Donidalorsen- new drug for Hereditary Angioedema, reveals phase 3 study

Donidalorsen- a new drug for Hereditary Angioedema

Hereditary angioedema is a unusual dermatological disorder which presents with by episodic, potentially life-threatening swelling of mucocutaneous system. Kallikrein–kinin dysregulation plays a major role in the pathogenesis of this disease. Long-term prophylaxis can stabilize this system but options are limited. Recently phase 3 study of a new drug Donidalorsen in hereditary angioedema was published in New England Journal of Medicine.

This was a phase 3, double-blind, randomized trial, where patients with hereditary angioedema were randomized to receive donidalorsen (80 mg subcutaneously) or placebo once every 4 or 8 weeks. The primary end point was the time-normalized number of investigator-confirmed hereditary angioedema attacks per 4 weeks (attack rate) from week 1 to week 25.

A total of 90 patients received donidalorsen every 4 weeks (45 patients), donidalorsen every 8 weeks (23 patients), or placebo (22 patients). The least-squares mean time-normalized attack rate was 0.44 (95% CI, 0.27 to 0.73) in the 4-week group, 1.02 (95% CI, 0.65 to 1.59) in the 8-week group, and 2.26 (95% CI, 1.66 to 3.09) in the placebo group. The mean attack rate from week 1 to week 25 was 81% lower (95% CI, 65 to 89) in the 4-week group than in the placebo group (P<0.001) and 55% lower (95% CI, 22 to 74) in the 8-week group than in the placebo group (P=0.004). The median reduction in the attack rate from baseline was 90% in the 4-week group, 83% in the 8-week group, and 16% in the placebo group. The mean attack rate during weeks 5 to 25 was 87% lower (95% CI, 72 to 94) in the 4-week group than in the placebo group (P<0.001) and 60% lower (95% CI, 25 to 79) in the 8-week group than in the placebo group.

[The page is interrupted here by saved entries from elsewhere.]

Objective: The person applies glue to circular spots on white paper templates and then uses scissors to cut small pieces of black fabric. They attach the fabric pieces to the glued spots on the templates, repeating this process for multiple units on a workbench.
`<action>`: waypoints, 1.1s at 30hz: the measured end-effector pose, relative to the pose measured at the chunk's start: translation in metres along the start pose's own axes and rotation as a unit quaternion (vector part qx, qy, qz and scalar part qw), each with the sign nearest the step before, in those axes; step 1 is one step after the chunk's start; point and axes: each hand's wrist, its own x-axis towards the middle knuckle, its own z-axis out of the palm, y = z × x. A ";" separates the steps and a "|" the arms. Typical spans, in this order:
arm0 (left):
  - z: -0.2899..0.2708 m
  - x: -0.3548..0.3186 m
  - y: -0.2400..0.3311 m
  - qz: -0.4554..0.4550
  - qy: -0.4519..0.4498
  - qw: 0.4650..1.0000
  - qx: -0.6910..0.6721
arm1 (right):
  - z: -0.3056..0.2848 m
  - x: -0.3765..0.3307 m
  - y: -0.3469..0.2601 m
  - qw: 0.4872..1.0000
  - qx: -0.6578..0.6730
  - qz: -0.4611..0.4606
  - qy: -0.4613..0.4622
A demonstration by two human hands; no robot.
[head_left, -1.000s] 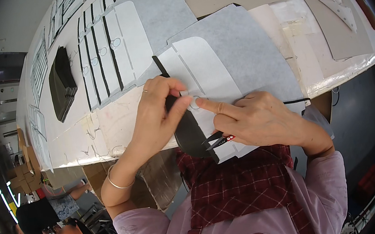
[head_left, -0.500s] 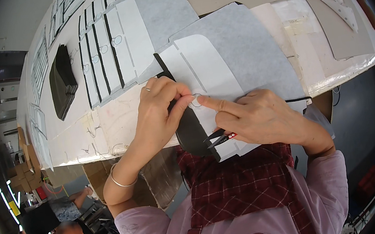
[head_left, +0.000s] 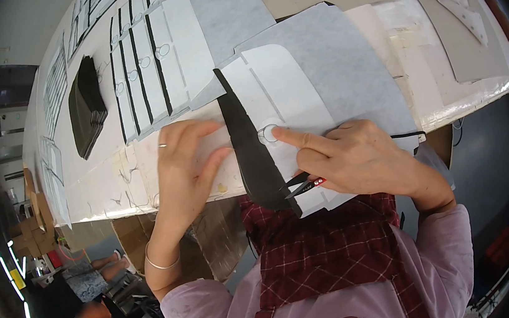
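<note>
Before me lies a white fabric piece (head_left: 288,92) with a thin grey slot-like line and a dark strip (head_left: 246,141) along its left side. On it sits a small round loop (head_left: 266,134), whose material I cannot make out. My right hand (head_left: 355,157) presses its index fingertip at the loop's right side. Small black thread snips (head_left: 311,187) with a red part are tucked in its curled fingers, blades pointing left. Just left of the dark strip, my left hand (head_left: 185,160) hovers over the table edge, thumb and fingers apart, with nothing visible between them.
Several similar white pieces with dark strips and loops (head_left: 162,51) overlap at the back left. A stack of dark pieces (head_left: 87,109) stands farther left. Grey sheets (head_left: 331,56) lie under and behind the work. Loose threads lie near the table edge (head_left: 128,205). Another person (head_left: 64,306) is at lower left.
My left hand has come away from the loop and moved left, its thumb and fingers parting. My right index finger still rests at the loop, which now shows more fully.
</note>
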 end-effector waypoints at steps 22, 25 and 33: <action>0.012 0.033 -0.003 0.085 -0.063 0.994 -0.040 | -0.038 0.100 0.055 0.975 0.054 0.056 -0.210; 0.013 0.032 -0.004 0.083 -0.057 0.994 -0.033 | -0.036 0.106 0.058 0.965 0.091 0.051 -0.239; 0.016 0.032 -0.005 0.082 -0.055 0.995 -0.032 | -0.042 0.113 0.062 0.954 0.090 0.066 -0.280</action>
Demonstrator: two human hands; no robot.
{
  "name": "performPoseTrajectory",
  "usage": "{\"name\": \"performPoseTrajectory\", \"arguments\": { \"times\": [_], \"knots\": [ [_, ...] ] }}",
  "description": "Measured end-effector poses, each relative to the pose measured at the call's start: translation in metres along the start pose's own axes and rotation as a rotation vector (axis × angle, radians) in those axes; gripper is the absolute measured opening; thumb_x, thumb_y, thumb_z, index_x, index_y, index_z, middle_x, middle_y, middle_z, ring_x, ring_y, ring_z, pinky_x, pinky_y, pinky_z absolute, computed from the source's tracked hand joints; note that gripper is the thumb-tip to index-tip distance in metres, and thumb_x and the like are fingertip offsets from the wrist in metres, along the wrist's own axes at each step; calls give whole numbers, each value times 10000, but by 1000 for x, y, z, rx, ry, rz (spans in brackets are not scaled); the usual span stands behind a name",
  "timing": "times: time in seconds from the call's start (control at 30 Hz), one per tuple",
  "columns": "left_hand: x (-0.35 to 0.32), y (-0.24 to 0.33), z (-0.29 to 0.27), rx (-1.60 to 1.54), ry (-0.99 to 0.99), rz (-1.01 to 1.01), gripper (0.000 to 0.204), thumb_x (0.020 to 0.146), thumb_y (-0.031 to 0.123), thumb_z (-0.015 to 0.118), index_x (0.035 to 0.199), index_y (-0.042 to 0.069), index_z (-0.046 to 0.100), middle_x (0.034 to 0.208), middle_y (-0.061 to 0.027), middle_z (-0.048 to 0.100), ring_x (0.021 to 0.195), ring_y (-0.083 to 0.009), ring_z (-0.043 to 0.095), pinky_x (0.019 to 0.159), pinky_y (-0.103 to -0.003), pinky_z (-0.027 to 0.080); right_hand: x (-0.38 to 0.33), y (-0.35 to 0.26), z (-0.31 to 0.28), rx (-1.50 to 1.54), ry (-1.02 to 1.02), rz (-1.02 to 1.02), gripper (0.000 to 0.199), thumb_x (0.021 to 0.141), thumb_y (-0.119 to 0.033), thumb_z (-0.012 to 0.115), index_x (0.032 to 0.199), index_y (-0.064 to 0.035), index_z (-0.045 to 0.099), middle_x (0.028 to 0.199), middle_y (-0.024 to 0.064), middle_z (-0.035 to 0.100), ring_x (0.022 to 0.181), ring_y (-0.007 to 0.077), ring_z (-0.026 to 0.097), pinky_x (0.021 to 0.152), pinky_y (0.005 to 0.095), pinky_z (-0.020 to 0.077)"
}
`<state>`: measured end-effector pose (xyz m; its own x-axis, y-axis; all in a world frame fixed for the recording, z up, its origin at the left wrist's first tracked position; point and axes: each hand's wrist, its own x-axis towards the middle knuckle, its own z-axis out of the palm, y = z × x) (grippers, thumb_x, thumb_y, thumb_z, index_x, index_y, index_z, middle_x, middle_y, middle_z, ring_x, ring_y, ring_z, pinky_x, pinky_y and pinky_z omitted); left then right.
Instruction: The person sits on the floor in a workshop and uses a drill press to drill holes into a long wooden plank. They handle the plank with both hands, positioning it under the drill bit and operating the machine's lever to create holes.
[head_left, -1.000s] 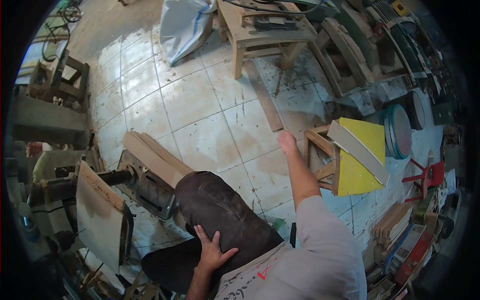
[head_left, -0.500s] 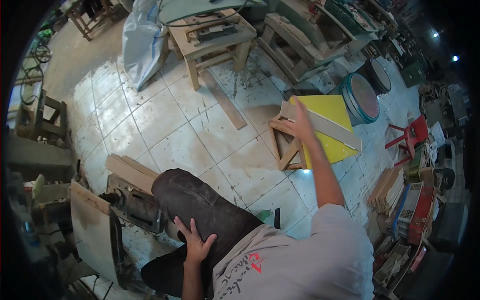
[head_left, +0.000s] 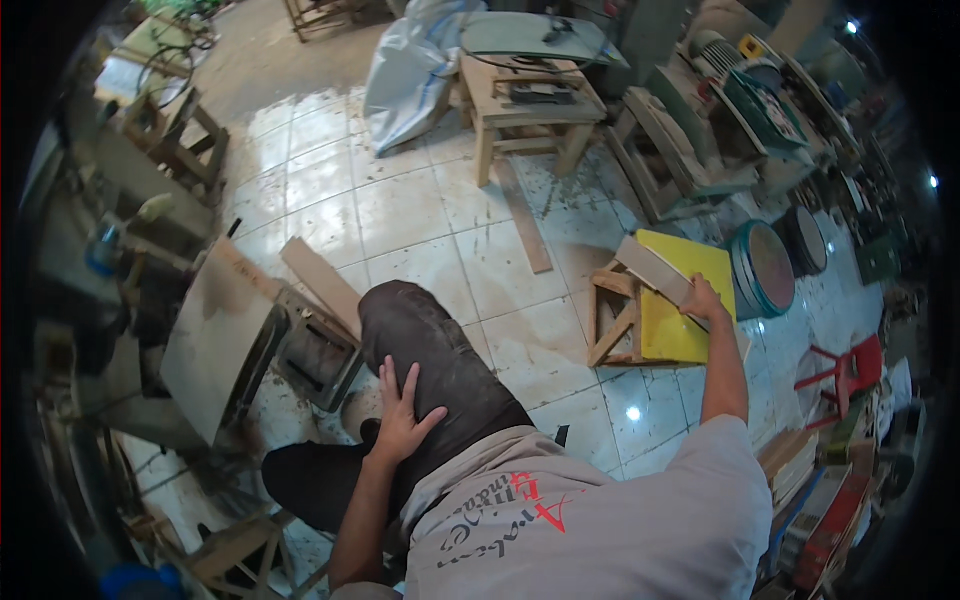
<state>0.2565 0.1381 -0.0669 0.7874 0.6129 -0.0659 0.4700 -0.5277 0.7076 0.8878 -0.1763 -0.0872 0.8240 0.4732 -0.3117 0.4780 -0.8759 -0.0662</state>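
Observation:
My right hand (head_left: 704,301) is closed around the middle of a narrow, pale wooden board (head_left: 650,269), with its fingers over the edge. The board lies slantwise above a yellow panel (head_left: 668,332), which rests on a small wooden stool-like frame (head_left: 607,338); whether board and panel touch, I cannot tell. My left hand (head_left: 402,428) lies on my thigh in dark trousers, fingers spread and holding nothing. Left of that knee stands a machine with a flat, dusty table (head_left: 222,335). Beside it, flat board pieces (head_left: 322,282) lean by the knee.
Two lidded buckets, one teal (head_left: 765,270) and one dark (head_left: 808,242), stand beyond the yellow panel. A wooden table (head_left: 530,108), a white sack (head_left: 408,85) and a plank (head_left: 524,220) on the tiles are ahead. At right is a red chair (head_left: 848,375).
The view has turned, so the scene sits farther right. My right hand has moved from the board's far end to its middle and gripped it. My left hand stays on my thigh.

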Motion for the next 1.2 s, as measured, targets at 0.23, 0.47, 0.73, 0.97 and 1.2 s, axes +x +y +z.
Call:
{"name": "performPoseTrajectory", "arguments": {
  "times": [0.23, 0.47, 0.73, 0.97, 1.2],
  "knots": [
    [3, 9, -26, -238, 126, 26, 641, 952, 336, 663, 1495, 105, 413, 1582, -207, 288, 1444, -395, 319, 1174, -458, 290, -63, -146, -73, 290, 352, -401, 830, 667, -274, 805, 1389, -59, 455, 1207, 212, 586, 1128, 387, 588, 960, 470, 476],
    [43, 29, -39, -629, 205, -25, 455, 996, 270, 622, 1384, 45, 545, 1361, -164, 581, 1275, -274, 550, 1086, -367, 407, -121, -387, -118, 1042, 78, -807, 556, 927, -333, 649, 1369, -44, 476, 1020, 87, 607, 901, 213, 649, 790, 328, 521],
    [29, -36, -76, -1459, 39, -196, 764, 999, 651, 387, 1513, 85, 372, 1425, -99, 520, 1218, -234, 559, 991, -424, 478, -162, -619, 22, 1470, -407, -496, 828, 819, -618, 723, 1274, 6, 424, 1013, 156, 606, 749, 222, 660, 606, 356, 587],
    [-22, -108, -60, -1410, 160, -721, 602, 945, 531, 563, 1261, 19, 566, 1033, -85, 647, 894, -165, 661, 750, -296, 569, -161, -669, 202, 1434, -837, 43, 665, 940, -563, 538, 1221, 39, 548, 1171, 218, 616, 1020, 341, 632, 780, 458, 553],
    [-47, -103, -62, -1592, 179, -640, 602, 941, 505, 535, 1229, -21, 591, 855, -62, 614, 654, -126, 552, 605, -248, 496, -160, -671, 279, 368, -126, -406, 648, 863, -406, 674, 1415, -142, 458, 1323, 165, 510, 1326, 348, 424, 1023, 587, 392]
  ]
}}
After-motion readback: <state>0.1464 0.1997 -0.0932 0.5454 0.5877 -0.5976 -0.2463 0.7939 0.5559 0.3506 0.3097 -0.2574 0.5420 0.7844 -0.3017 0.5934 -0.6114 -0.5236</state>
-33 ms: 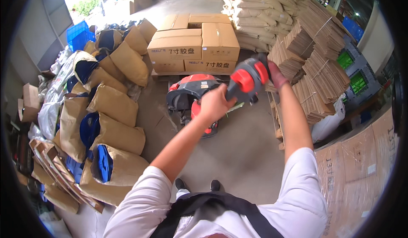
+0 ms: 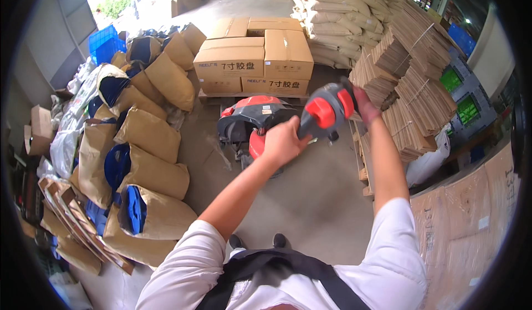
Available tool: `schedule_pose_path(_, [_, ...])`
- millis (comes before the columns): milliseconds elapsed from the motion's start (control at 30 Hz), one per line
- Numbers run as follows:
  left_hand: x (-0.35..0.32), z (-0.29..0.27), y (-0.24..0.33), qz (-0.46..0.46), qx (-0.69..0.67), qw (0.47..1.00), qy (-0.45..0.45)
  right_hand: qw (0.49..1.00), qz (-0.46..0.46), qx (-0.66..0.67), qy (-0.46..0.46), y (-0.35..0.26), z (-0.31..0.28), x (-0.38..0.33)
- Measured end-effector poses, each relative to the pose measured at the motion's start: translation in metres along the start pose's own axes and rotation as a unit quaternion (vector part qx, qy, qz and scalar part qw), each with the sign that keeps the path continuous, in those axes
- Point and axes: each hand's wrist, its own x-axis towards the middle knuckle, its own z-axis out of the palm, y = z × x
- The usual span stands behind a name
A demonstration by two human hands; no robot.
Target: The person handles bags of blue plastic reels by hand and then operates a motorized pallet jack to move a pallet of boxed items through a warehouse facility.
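Note:
Ahead of me stands a red and black electric pallet truck, facing a pallet of boxes. Its control handle, black with red parts, rises toward me at a slant. My left hand is closed around the left, lower side of the handle head. On the opposite side, my right hand, which looks dark red, wraps the grip; its fingers are partly hidden. Part of the truck's body is covered by my left hand and forearm.
Brown cartons stand stacked on a pallet beyond the truck. To the left lie paper sacks with blue contents. On the right are flattened cardboard bundles, wrapped boxes and a wooden pallet edge. Pale sacks are piled behind.
The handle and both hands have shifted slightly to the right. Both hands keep their hold, and the truck's body stays nearly where it was.

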Motion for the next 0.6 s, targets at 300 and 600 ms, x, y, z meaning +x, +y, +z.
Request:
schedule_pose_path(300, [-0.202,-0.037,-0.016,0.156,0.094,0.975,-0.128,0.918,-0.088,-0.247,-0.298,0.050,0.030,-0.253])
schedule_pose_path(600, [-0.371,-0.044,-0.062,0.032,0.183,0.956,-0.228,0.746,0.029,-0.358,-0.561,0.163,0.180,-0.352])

Donidalorsen is a ligand conjugated antisense oligonucleotide which specifically reduces prekallikrein expression. When administered every 4 weeks it resulted in an improvement in the least-squares mean total score for the change at week 25 on the Angioedema Quality-of-Life Questionnaire (scores range from 0 to 100, with a score of 100 indicating the worst possible quality of life) that was 18.6 points (95% CI, 9.5 to 27.7) better than that with placebo (P<0.001). The most common adverse events were erythema at the injection site, headache, and nasopharyngitis; 98% of adverse events were mild or moderate in severity.

To conclude donidalorsen treatment reduced the hereditary angioedema attack rate, making it a potential drug for long-term prophylaxis of hereditary angioedema.

Reference- Riedl MA, Tachdjian R, Lumry WR, Craig T, Karakaya G, Gelincik A, Stobiecki M, Jacobs JS, Gokmen NM, Reshef A, Gompels MM, Manning ME, Bordone L, Newman KB, Treadwell S, Wang S, Yarlas A, Cohn DM; OASIS-HAE Team. Efficacy and Safety of Donidalorsen for Hereditary Angioedema. N Engl J Med. 2024 Jul 4;391(1):21-31.